Ладно, я знаю ответ. Отчасти дело в том, что я олицетворяю: прогресс, науку и межпланетное будущее, о котором мы мечтали веками. Однако истинная причина такова: у каждого человека есть преобладающий над прочими инстинкт – помогать другим людям. Иногда в это сложно поверить, но это правда.
Если в горах пропадает путешественник, люди организуют поиски. Если терпит крушение поезд – выстраиваются в очередь, чтобы сдать кровь. Если землетрясение сравнивает с землей город – присылают гуманитарную помощь со всего мира. Это настолько основополагающая черта человека, что ее отражение можно найти во всех без исключения культурах. Да, существуют придурки, которым на все наплевать, но они теряются на фоне людей, для которых другие люди имеют значение. И поэтому за меня болели миллиарды.
Круто, да?
Ребра по-прежнему визжат от боли, в глазах двоится от «болезни ускорения», я очень голоден, до Земли лететь еще 211 дней, и еще от меня несет, как от потных носков, обгаженных скунсом.
Это самый счастливый день в моей жизни.
Уотни прикончил два куска пиццы и колу. У него оставалось примерно полчаса до возвращения в Космический центр Джонсона. Выйдя из пиццерии, он уселся на уличную скамейку.
Следующая неделя ожидалась насыщенной: ему предстояла встреча с инженером «Ареса-6». Он читал личное дело этой дамы, но ни разу не видел ее. Да и после вряд ли удастся расслабиться. Грядущие шесть недель он посвятит попыткам поделиться своими знаниями с будущим экипажем.
Но об этом можно подумать позже.
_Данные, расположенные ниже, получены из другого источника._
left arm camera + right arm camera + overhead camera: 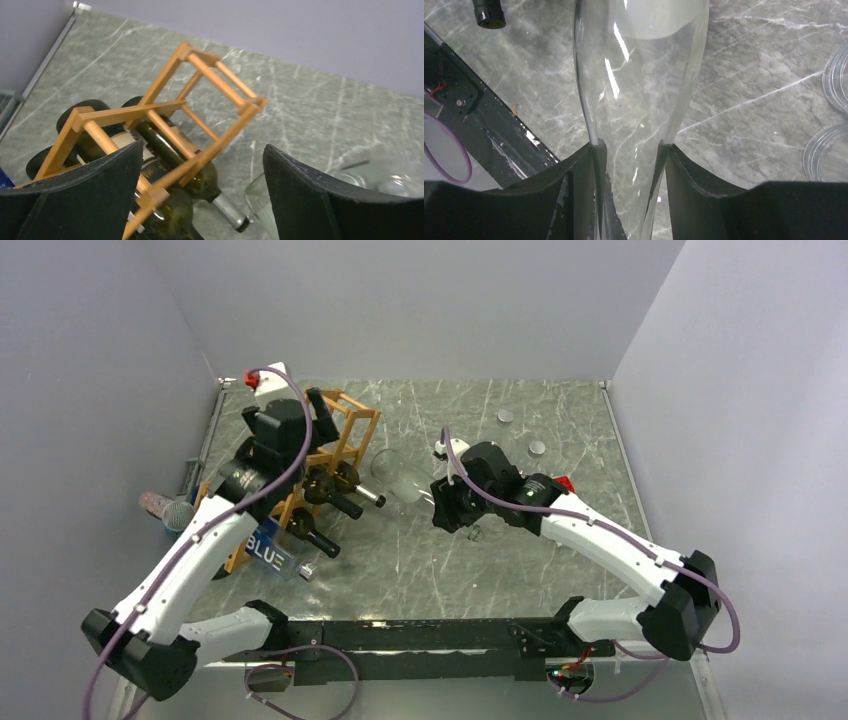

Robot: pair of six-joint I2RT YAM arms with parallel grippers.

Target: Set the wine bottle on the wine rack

Сейчас он наслаждался, глубоко вдыхая свежий воздух, и наблюдал за прохожими.
– Эй, я вас знаю! – раздался голос у него за спиной.
Маленький мальчик отбежал от матери.
– Вы Марк Уотни!
– Милый, – смущенно вмешалась мать, – не приставай к людям.
– Ничего страшного, – пожал плечами Уотни.
– Вы были на Марсе! – сказал мальчик, в его широко распахнутых глазах плескалось восхищение.
– Конечно, – ответил Уотни. – И чуть не застрял там навсегда.
– Я знаю! – воскликнул мальчик. – Это было клево!
– Милый! – упрекнула его мама. – Это грубо.
– Скажите, мистер Уотни, – продолжил мальчик, – если бы вы могли снова полететь на Марс, ну, если бы была еще одна миссия и вас бы позвали, вы бы согласились?
– Ты что, пацан, спятил? – нахмурился Уотни.
– Ладно, нам пора идти, – сказала мама, быстро уводя сына. Они затерялись в толпе пешеходов.
Уотни фыркнул им вслед. Потом закрыл глаза и почувствовал прикосновение солнечных лучей к лицу. Это был прекрасный… скучный день.